◆ PROBLEM TO SOLVE
Each line in the listing is to be restated exactly.

=== DATA SHOWN ===

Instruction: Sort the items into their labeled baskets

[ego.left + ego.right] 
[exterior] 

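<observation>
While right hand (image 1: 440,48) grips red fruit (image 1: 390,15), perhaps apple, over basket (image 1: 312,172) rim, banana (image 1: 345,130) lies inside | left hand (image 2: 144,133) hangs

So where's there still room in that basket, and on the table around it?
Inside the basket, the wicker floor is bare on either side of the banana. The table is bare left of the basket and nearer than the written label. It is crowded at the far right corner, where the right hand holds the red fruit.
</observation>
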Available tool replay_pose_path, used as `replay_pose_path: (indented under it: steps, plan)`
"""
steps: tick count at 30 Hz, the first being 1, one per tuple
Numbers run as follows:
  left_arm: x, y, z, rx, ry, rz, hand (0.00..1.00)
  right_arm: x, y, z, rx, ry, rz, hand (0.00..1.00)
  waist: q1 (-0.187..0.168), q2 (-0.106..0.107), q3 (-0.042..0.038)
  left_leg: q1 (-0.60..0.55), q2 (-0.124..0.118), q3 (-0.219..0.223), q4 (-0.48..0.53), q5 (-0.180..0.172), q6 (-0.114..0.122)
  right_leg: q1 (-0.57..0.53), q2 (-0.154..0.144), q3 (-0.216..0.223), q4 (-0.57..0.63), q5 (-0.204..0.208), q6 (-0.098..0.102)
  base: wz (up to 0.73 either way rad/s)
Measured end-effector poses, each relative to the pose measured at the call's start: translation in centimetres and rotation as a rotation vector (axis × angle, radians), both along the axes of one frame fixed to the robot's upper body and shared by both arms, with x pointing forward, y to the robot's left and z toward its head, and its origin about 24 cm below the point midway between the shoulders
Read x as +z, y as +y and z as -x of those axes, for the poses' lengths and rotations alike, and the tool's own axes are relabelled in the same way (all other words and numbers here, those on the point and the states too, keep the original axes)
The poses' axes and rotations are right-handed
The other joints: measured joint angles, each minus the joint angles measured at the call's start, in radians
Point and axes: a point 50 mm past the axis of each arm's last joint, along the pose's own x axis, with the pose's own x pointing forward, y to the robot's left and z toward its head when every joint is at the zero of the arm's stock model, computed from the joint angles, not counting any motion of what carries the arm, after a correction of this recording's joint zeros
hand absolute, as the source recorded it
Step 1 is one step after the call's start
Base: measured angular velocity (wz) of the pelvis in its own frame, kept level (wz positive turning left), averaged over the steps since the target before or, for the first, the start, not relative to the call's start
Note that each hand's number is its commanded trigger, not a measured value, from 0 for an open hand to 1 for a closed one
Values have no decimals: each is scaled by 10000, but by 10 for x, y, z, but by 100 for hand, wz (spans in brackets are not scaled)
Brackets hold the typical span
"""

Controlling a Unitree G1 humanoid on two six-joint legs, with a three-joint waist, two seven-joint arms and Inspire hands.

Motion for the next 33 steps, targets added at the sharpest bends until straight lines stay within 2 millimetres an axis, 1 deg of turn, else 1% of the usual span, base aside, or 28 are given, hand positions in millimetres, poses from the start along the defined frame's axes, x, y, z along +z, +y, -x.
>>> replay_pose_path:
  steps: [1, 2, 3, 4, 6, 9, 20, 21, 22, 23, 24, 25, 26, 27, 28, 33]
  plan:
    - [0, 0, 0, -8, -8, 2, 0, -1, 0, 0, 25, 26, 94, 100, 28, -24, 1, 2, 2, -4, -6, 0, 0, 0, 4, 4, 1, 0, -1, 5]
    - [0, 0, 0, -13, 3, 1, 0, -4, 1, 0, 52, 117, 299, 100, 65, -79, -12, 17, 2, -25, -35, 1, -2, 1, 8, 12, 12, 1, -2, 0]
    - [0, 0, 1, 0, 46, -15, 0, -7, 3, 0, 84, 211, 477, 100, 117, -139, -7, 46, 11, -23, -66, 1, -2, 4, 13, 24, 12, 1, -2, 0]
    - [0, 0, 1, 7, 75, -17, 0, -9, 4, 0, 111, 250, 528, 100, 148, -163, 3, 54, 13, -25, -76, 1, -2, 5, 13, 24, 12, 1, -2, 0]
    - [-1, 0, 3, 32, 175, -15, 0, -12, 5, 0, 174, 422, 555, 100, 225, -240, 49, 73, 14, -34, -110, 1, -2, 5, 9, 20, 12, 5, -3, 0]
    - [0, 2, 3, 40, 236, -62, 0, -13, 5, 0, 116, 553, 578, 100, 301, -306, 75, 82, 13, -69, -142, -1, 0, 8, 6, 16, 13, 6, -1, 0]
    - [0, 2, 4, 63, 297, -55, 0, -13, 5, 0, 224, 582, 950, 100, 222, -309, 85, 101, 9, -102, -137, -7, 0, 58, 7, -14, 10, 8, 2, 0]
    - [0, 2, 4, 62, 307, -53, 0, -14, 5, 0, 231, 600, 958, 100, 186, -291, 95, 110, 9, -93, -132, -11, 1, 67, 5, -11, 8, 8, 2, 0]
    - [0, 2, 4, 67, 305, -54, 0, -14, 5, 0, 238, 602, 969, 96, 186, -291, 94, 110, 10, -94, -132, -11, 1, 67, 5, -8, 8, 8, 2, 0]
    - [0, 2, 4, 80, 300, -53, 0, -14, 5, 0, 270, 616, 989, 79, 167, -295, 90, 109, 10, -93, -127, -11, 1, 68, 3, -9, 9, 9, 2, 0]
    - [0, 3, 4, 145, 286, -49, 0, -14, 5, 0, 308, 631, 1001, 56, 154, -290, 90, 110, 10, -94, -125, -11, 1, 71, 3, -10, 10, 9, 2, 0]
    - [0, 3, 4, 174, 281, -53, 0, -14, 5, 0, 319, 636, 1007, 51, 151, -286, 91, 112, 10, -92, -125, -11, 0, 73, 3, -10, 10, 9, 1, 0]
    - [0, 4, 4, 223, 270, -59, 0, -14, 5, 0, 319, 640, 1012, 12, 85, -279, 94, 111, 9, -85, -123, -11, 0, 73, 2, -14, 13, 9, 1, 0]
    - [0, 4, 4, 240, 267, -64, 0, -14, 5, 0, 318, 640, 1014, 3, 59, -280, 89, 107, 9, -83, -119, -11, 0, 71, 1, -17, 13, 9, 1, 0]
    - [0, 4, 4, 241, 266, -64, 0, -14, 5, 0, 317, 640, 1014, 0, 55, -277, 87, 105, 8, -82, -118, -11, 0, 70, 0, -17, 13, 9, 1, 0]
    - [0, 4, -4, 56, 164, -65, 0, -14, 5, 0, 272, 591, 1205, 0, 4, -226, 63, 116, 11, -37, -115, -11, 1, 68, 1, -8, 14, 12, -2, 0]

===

◆ RESULT OF THIS EXERCISE
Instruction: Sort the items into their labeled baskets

[ego.left + ego.right] 
[exterior] 

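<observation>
While right hand (image 1: 440,48) grips red fruit (image 1: 390,15), perhaps apple, over basket (image 1: 312,172) rim, banana (image 1: 345,130) lies inside | left hand (image 2: 144,133) hangs

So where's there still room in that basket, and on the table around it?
Inside the basket, the wicker floor is bare on either side of the banana. The table is bare left of the basket and nearer than the written label. It is crowded at the far right corner, where the right hand holds the red fruit.
</observation>
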Available tool replay_pose_path, used as `replay_pose_path: (indented under it: steps, plan)`
"""
steps: tick count at 30 Hz, the first being 1, one per tuple
Numbers run as follows:
  left_arm: x, y, z, rx, ry, rz, hand (0.00..1.00)
  right_arm: x, y, z, rx, ry, rz, hand (0.00..1.00)
  waist: q1 (-0.187..0.168), q2 (-0.106..0.107), q3 (-0.042..0.038)
  left_leg: q1 (-0.60..0.55), q2 (-0.124..0.118), q3 (-0.219..0.223), q4 (-0.48..0.53), q5 (-0.180..0.172), q6 (-0.114..0.122)
  right_leg: q1 (-0.57..0.53), q2 (-0.154..0.144), q3 (-0.216..0.223), q4 (-0.57..0.63), q5 (-0.204..0.208), q6 (-0.098..0.102)
  base: wz (up to 0.73 either way rad/s)
Measured end-effector poses, each relative to the pose measured at the call's start: translation in centimetres and rotation as a rotation vector (axis × angle, radians), both along the axes of one frame fixed to the robot's upper body and shared by both arms, with x pointing forward, y to the robot's left and z toward its head, and its origin about 24 cm below the point midway between the shoulders
Read x as +z, y as +y and z as -x of those axes, for the poses' lengths and rotations alike, and the tool's own axes are relabelled in the same way (all other words and numbers here, those on the point and the states too, keep the original axes)
The poses' axes and rotations are right-handed
The other joints: measured joint angles, each minus the joint angles measured at the call's start, in radians
Point and axes: a point 50 mm past the axis of each arm's last joint, along the pose's own x axis, with the pose's own x pointing forward, y to the robot's left and z toward its head when every joint is at the zero of the arm's stock model, computed from the joint angles, not counting any motion of what carries the arm, after a correction of this recording's joint zeros
hand absolute, as the source recorded it
Step 1 is one step after the call's start
Base: measured angular velocity (wz) of the pelvis in its own frame, kept level (wz positive turning left), averaged over the steps since the target before or, for the first, the start, not relative to the call's start
Note that each hand's number is its commanded trigger, not a measured value, from 0 for an open hand to 1 for a closed one
Values have no decimals: each is scaled by 10000, but by 10 for x, y, z, but by 100 for hand, wz (spans in brackets are not scaled)
Brackets hold the typical span
"""

Controlling a Unitree G1 humanoid on two six-joint legs, with a three-joint waist, two seven-joint arms and Inspire hands.

Motion for the next 33 steps, targets added at the sharpest bends until straight lines stay within 2 millimetres an axis, 1 deg of turn, else 1% of the usual span, base aside, or 28 are given, hand positions in millimetres, poses from the start along the defined frame's axes, x, y, z along +z, +y, -x.
>>> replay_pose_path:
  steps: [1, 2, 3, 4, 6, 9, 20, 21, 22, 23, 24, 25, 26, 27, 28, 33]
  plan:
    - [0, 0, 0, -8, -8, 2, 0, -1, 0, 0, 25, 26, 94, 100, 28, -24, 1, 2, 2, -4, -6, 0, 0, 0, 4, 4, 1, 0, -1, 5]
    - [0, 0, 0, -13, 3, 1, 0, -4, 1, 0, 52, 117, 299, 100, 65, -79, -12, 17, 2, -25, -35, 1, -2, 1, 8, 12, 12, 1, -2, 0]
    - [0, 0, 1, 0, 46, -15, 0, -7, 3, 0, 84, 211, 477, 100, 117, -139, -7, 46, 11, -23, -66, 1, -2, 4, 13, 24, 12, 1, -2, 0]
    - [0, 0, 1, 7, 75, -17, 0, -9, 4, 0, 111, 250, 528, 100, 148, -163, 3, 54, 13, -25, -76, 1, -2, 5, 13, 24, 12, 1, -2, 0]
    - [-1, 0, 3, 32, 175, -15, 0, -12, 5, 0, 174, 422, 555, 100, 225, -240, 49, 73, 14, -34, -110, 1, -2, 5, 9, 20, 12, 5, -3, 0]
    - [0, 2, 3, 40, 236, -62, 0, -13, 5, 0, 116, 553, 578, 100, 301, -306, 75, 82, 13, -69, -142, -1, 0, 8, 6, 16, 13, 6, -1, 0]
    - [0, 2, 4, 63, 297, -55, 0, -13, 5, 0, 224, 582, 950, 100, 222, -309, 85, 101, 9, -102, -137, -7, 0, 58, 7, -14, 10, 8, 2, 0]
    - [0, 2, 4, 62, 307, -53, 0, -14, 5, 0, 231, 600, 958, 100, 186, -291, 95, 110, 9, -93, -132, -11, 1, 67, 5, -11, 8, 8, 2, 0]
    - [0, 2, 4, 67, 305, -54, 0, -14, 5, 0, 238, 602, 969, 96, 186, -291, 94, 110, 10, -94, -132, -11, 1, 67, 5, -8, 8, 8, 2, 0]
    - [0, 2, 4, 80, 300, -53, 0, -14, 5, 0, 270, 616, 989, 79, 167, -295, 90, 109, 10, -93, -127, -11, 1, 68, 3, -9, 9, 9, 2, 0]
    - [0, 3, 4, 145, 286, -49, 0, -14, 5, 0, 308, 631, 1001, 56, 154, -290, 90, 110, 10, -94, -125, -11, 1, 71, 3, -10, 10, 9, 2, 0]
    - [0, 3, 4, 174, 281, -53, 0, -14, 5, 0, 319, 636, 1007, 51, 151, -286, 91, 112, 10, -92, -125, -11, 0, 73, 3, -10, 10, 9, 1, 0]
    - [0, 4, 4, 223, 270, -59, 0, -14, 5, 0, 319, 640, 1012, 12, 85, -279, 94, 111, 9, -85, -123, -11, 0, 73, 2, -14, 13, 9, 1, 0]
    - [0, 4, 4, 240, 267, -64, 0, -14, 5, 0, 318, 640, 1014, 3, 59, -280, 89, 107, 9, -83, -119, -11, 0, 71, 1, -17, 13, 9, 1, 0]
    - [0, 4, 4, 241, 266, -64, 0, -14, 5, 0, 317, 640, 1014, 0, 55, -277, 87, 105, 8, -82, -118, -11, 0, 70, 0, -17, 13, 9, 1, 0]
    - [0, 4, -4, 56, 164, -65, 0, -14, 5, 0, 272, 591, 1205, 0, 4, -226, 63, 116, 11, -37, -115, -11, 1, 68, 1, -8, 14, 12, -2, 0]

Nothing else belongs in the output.